-------- Data to process --------

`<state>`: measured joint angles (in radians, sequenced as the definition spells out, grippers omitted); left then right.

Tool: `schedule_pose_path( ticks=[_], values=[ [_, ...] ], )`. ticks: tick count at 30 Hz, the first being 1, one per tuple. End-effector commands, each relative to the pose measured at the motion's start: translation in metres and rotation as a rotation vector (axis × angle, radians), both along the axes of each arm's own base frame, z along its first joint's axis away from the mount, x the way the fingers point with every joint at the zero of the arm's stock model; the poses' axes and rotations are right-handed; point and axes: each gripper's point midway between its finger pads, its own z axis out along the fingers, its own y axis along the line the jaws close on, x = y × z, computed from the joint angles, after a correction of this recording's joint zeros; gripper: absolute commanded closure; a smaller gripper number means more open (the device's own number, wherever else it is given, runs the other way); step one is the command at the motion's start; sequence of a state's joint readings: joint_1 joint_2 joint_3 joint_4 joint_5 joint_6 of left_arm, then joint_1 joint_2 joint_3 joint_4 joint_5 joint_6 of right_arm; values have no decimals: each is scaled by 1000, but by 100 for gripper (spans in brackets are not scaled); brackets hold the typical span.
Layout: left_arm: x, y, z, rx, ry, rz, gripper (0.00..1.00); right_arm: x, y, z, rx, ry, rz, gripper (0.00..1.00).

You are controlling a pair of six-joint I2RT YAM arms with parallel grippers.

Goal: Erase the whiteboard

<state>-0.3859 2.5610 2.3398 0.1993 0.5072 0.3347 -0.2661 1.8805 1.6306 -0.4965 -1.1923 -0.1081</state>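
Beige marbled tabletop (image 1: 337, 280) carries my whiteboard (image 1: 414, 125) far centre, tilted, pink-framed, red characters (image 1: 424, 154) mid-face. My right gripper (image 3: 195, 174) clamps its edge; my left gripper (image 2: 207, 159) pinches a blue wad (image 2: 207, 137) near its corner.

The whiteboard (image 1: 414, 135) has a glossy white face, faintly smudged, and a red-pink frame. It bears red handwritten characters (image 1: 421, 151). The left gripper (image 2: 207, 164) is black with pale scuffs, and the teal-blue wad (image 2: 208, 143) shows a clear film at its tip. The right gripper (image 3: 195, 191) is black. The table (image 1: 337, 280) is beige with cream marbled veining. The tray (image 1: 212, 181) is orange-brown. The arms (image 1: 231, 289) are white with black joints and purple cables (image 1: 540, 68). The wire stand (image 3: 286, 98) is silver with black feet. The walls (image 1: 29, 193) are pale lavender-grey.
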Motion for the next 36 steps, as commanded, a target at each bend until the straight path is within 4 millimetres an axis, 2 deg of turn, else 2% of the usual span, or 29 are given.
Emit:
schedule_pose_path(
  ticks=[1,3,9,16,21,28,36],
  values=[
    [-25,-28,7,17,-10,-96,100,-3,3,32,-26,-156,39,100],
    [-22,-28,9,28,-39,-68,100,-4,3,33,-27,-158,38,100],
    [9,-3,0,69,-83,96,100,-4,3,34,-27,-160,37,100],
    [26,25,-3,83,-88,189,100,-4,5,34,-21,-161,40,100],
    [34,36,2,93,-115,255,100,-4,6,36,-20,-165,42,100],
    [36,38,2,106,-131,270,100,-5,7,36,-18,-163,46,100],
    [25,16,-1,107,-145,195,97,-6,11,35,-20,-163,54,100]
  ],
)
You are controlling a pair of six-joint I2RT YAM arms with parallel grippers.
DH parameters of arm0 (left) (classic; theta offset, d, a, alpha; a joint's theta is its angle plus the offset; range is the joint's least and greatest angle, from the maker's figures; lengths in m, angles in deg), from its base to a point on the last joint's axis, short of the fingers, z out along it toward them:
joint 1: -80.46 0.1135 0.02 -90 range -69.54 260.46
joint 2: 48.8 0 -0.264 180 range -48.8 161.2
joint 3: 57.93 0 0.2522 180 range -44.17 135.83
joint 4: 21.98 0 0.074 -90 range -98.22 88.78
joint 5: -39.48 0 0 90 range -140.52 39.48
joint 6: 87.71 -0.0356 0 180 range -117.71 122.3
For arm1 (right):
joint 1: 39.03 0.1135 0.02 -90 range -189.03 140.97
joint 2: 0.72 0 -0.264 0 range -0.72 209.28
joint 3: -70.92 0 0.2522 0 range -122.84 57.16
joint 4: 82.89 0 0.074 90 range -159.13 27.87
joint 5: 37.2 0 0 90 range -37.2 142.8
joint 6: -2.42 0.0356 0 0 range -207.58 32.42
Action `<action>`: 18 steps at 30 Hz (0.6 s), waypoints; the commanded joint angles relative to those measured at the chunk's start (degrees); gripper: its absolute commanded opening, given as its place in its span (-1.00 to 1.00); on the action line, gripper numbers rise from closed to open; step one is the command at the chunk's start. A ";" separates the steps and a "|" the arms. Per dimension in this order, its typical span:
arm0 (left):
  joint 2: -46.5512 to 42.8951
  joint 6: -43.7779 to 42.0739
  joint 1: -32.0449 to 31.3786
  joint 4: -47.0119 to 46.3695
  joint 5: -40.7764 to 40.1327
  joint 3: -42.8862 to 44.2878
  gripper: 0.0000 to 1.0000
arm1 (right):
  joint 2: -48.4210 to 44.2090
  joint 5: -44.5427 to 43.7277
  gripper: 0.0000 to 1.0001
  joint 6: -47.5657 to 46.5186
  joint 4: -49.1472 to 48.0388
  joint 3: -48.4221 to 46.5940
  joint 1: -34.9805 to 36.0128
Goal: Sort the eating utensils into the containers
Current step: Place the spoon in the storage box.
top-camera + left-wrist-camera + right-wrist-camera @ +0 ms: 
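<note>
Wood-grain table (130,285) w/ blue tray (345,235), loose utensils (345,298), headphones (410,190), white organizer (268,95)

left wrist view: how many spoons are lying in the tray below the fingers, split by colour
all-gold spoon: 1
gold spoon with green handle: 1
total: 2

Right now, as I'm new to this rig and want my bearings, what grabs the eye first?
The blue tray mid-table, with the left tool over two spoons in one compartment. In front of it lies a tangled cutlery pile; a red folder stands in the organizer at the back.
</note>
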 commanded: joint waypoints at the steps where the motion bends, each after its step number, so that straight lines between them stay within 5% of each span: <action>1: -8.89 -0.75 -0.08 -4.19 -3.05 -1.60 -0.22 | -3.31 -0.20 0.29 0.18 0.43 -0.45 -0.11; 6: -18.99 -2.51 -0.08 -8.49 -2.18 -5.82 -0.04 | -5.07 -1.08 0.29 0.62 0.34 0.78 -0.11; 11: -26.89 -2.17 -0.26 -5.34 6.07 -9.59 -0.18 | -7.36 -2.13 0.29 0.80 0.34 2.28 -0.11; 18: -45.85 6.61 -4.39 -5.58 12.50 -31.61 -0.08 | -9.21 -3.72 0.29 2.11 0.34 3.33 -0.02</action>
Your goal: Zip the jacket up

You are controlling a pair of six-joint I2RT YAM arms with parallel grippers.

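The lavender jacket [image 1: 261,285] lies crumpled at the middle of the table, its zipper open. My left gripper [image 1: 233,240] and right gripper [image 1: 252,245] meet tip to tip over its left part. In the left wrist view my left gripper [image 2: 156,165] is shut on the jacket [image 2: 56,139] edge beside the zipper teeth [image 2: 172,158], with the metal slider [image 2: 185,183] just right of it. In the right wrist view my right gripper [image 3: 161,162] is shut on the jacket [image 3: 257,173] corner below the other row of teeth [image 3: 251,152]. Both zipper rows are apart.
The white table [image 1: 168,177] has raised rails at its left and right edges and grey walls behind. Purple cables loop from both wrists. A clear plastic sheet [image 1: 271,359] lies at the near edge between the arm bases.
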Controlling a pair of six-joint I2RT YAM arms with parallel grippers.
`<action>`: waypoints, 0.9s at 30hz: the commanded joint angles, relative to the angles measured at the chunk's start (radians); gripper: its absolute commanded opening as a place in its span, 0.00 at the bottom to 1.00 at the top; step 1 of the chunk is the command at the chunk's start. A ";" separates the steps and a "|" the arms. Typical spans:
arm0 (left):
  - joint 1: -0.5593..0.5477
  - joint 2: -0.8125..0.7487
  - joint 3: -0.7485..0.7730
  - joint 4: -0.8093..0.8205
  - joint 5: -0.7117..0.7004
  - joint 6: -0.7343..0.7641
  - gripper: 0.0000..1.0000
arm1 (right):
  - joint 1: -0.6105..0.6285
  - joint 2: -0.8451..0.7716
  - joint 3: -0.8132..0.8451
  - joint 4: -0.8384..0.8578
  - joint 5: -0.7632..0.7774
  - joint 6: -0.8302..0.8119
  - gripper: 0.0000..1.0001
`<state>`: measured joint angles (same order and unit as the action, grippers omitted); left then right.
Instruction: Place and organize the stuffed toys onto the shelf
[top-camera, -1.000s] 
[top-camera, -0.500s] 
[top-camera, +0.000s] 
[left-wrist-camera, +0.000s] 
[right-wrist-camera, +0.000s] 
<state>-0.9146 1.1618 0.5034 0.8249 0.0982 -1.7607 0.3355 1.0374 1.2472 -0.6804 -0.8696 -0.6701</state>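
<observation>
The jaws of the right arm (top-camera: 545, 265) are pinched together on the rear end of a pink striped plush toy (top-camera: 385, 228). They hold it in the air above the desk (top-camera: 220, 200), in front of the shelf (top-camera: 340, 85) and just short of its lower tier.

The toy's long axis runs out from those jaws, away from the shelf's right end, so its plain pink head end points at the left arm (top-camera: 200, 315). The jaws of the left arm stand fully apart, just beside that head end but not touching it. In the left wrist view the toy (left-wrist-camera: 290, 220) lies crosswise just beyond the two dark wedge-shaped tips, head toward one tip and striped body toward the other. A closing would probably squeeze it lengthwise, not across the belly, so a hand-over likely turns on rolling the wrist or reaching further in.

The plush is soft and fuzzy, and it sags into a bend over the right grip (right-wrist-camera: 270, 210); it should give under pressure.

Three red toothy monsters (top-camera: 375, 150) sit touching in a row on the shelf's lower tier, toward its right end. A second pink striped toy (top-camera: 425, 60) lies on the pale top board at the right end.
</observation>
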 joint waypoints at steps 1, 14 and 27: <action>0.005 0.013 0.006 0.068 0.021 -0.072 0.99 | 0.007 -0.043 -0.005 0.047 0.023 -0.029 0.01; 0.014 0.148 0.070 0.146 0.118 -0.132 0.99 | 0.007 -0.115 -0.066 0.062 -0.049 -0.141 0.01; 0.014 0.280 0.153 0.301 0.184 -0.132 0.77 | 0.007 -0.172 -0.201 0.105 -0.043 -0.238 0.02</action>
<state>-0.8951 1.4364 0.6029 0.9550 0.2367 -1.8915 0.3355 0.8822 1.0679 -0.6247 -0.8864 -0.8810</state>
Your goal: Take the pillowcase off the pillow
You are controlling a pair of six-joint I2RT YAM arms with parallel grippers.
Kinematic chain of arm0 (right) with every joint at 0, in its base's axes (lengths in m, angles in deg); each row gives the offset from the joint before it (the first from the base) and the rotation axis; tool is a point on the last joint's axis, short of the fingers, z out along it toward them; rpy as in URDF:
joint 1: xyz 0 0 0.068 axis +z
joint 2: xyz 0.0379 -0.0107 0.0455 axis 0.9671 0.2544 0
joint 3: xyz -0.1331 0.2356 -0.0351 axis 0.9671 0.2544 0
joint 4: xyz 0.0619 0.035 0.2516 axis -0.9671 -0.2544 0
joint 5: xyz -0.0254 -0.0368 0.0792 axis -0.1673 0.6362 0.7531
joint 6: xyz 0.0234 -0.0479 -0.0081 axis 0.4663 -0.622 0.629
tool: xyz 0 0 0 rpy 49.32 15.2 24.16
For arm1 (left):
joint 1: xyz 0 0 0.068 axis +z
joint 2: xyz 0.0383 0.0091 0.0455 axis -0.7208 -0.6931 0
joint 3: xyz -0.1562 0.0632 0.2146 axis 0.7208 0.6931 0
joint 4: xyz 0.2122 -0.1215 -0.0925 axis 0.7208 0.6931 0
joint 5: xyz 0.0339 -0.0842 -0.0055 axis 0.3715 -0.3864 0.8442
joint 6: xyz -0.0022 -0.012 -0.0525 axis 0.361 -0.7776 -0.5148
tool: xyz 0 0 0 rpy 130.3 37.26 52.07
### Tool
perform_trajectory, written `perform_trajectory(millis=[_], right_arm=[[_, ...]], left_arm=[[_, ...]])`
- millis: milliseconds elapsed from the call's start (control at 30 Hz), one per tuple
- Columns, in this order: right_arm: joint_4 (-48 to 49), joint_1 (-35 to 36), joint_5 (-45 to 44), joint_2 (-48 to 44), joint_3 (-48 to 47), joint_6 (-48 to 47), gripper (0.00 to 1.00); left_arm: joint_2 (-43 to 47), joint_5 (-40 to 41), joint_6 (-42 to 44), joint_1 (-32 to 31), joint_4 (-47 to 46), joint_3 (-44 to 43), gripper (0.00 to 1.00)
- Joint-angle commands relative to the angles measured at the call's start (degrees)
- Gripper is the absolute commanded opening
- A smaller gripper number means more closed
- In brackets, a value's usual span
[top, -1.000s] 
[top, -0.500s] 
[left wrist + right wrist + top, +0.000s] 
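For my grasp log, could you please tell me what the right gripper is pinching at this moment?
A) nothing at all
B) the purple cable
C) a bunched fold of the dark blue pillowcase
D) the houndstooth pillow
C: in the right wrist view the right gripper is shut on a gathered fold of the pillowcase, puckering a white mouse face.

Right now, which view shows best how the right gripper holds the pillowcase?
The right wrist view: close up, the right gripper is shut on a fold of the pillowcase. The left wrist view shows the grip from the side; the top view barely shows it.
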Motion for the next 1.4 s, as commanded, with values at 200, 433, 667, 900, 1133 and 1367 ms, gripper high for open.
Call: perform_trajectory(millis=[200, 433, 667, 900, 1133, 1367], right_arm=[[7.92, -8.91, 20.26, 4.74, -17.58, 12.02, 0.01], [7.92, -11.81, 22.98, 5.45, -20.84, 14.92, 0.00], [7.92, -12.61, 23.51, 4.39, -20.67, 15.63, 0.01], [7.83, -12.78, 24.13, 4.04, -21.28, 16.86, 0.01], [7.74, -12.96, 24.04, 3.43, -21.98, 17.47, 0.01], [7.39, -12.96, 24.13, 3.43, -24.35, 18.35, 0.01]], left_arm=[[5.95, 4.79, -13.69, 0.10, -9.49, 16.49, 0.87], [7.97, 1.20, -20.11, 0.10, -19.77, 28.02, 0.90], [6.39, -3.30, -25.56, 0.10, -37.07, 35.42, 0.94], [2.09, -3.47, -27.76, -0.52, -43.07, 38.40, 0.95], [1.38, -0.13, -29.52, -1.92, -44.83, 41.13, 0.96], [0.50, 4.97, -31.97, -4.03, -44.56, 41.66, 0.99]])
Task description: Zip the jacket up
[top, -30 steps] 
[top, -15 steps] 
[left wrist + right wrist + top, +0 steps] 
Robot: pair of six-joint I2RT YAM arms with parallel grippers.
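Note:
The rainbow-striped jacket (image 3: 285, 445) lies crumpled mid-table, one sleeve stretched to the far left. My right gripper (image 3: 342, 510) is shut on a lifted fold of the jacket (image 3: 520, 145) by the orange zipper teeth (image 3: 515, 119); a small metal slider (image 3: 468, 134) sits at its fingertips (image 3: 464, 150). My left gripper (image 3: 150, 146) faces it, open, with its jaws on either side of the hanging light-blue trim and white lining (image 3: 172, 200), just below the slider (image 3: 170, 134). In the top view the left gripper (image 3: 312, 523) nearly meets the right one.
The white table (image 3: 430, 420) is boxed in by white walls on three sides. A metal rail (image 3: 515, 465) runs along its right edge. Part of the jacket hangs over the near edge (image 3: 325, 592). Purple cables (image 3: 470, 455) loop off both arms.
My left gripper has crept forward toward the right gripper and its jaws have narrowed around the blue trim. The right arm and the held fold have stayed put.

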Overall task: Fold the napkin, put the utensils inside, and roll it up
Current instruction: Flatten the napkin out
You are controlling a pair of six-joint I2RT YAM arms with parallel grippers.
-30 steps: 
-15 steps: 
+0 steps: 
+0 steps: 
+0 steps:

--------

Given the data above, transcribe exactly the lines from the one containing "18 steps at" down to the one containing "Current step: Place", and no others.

Action `<action>`: 18 steps at 30 Hz (0.6 s), waypoints; the commanded joint angles relative to those measured at the chunk's start (degrees); gripper: its absolute commanded opening, given as its place in its span (-1.00 to 1.00); on the action line, gripper numbers rise from closed to open; step one is the command at the chunk's start. A ";" separates the steps and a "|" the arms. Per dimension in this order, its typical span:
arm0 (left):
  joint 2: -46.5512 to 42.8951
  joint 6: -43.7779 to 42.0739
  joint 1: -32.0449 to 31.3786
  joint 4: -47.0119 to 46.3695
  joint 5: -40.7764 to 40.1327
  joint 3: -42.8862 to 44.2878
  gripper: 0.0000 to 1.0000
arm1 (right):
  joint 2: -48.4210 to 44.2090
  joint 5: -44.5427 to 43.7277
  gripper: 0.0000 to 1.0001
  joint 6: -47.5657 to 46.5186
  joint 4: -49.1472 to 48.0388
  joint 3: -48.4221 to 46.5940
  joint 1: -34.9805 to 36.0128
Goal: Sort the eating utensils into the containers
Current step: Place the spoon in the storage box.

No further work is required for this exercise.